Un modèle, vraiment ?

Et puisque Doha, sur le plan fiscal, a quand même un côté paradisiaque, quel élu de gauche, échaudé par le tsunami Cahuzac, a eu l’idée simple de poser la question du secret bancaire au Qatar, et celle du blanchiment d’argent ? Interroger l’émir sur les secrets pesants qui l’ont lié, et le lient encore, à Nicolas Sarkozy ? La volonté, aussi, de comprendre pourquoi l’argent du gaz et celui de la famille régnante ne font plus qu’un au creux de sa poche ?

Pour la géopolitique, à l’honneur au 13e Forum de Doha, il faudra repasser. Tout au moins si l’on veut savoir pourquoi le Qatar a sponsorisé les Frères musulmans en Égypte et en Tunisie, amorcé le chaos en Libye, et joué les infirmiers auprès des jihadistes du Mujao qui tenaient alors Gao, au Mali.

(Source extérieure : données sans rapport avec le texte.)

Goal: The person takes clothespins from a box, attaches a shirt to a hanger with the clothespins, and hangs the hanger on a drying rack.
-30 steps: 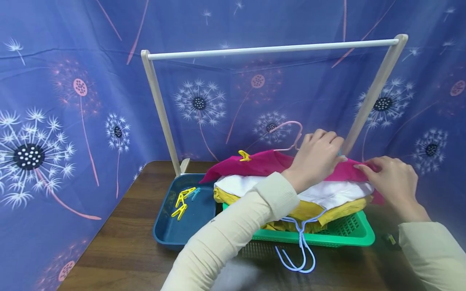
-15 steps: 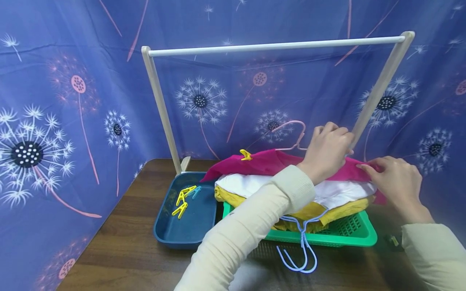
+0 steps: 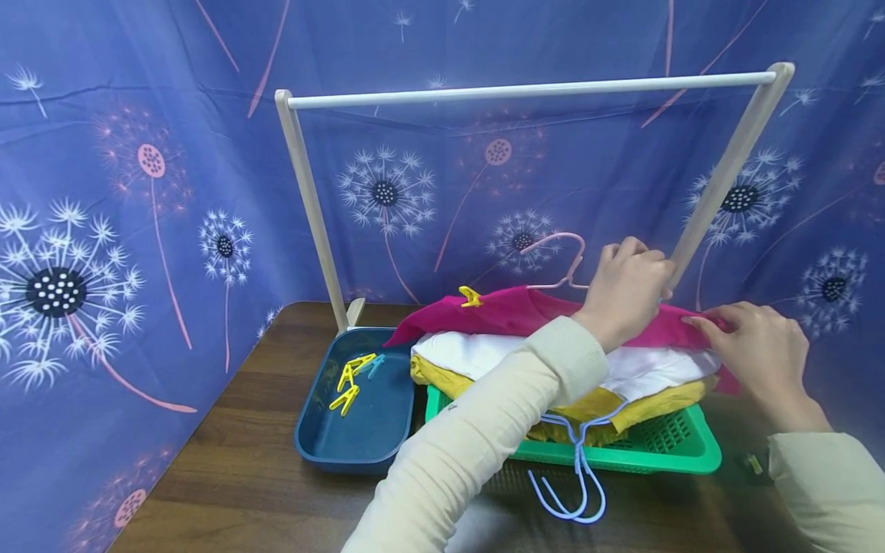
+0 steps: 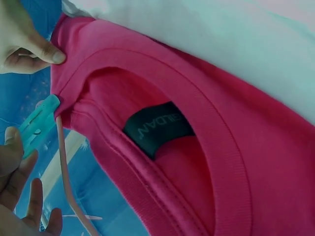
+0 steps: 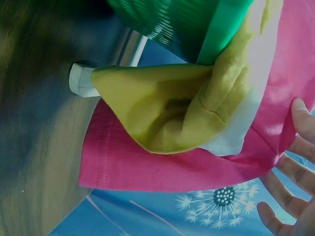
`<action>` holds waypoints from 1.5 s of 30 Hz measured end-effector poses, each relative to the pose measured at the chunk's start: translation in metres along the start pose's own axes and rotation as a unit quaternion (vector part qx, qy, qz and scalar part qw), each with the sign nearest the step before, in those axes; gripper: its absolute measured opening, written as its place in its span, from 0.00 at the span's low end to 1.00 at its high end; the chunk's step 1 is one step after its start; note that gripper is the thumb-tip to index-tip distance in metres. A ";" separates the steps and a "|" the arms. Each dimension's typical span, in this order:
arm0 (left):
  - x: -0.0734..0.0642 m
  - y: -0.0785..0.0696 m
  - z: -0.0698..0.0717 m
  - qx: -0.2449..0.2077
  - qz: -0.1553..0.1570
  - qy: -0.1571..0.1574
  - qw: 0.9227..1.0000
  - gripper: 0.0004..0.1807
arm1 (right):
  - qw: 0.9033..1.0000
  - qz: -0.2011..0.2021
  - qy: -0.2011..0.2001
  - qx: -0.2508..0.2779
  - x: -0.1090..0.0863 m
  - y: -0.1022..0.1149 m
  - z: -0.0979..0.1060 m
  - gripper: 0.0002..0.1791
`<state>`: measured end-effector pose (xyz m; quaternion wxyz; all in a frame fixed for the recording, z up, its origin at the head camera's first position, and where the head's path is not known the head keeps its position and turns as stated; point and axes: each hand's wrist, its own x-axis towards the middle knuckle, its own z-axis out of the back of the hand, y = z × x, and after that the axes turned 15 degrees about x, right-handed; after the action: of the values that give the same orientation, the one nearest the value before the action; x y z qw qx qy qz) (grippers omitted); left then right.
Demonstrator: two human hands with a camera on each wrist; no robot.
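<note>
Clock centred on the green basket point(image 3: 681, 459), 12 toward the rack point(image 3: 525, 93).

The left hand point(image 3: 625, 288), at 1 o'clock, pinches a teal clip point(image 4: 42, 123) between thumb and finger; its other fingers are loosely spread. I see the clip's nose at the neck edge of the pink shirt point(image 3: 501, 313), where the wire of the pink hanger point(image 3: 579, 259) meets the cloth. Cannot tell whether the clip's jaws are closed on the fabric.

The right hand point(image 3: 767, 357), at 2 o'clock, holds the shirt edge, thumb on the near face, fingers behind and spread.

The pink shirt lies across the top of the pile on the basket, its hanger hook rising at 12. A black label point(image 4: 157, 129) shows inside the collar. A yellow clip point(image 3: 470, 296) sits on the shirt at 11.

Under the shirt: a white garment point(image 3: 459, 349), then a yellow garment point(image 3: 439, 376). Blue hangers point(image 3: 578, 459) hang over the basket's rim at 6, hooks toward me.

At 9 stands a blue tray point(image 3: 373, 438) with loose yellow clips point(image 3: 344, 400) and one loose blue clip point(image 3: 376, 366). At 3, a small object point(image 3: 754, 463) lies on the wooden table point(image 3: 228, 468), too dim to identify.
</note>
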<state>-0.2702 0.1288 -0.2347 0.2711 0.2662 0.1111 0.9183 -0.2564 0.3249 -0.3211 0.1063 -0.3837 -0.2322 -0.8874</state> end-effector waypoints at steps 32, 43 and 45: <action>-0.020 0.003 -0.012 0.060 -0.009 -0.046 0.997 0.22 | 1.000 0.002 -0.008 0.006 0.001 -0.002 -0.001 0.14; -0.045 0.019 -0.019 0.053 -0.042 -0.073 0.995 0.19 | 1.000 -0.009 0.003 0.005 0.000 -0.002 0.000 0.14; -0.050 0.022 -0.021 0.058 -0.052 -0.086 0.993 0.20 | 1.000 -0.013 0.005 0.005 0.000 -0.002 0.001 0.14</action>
<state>-0.2558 0.0812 -0.2659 0.3116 0.3531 0.1539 0.8687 -0.2561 0.3268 -0.3213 0.0979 -0.3754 -0.2408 -0.8897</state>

Trop bien élevés, les invités n’ont pas davantage posé ces questions. Pas plus que celles qu’il conviendrait pourtant de formuler à propos des investissements du Qatar dans sa diffusion messianique du wahhabisme, c'est-à-dire la version la plus rétrograde et intégriste du Coran, en France. Et c’est bien dommage.

Heureusement, François Fillon, en homme de consensus a été, pour la délégation française, un porte-parole d’une grande vision et de vraie sagesse en déclarant :

"Vous avez développé, ici au Qatar, un modèle exemplaire."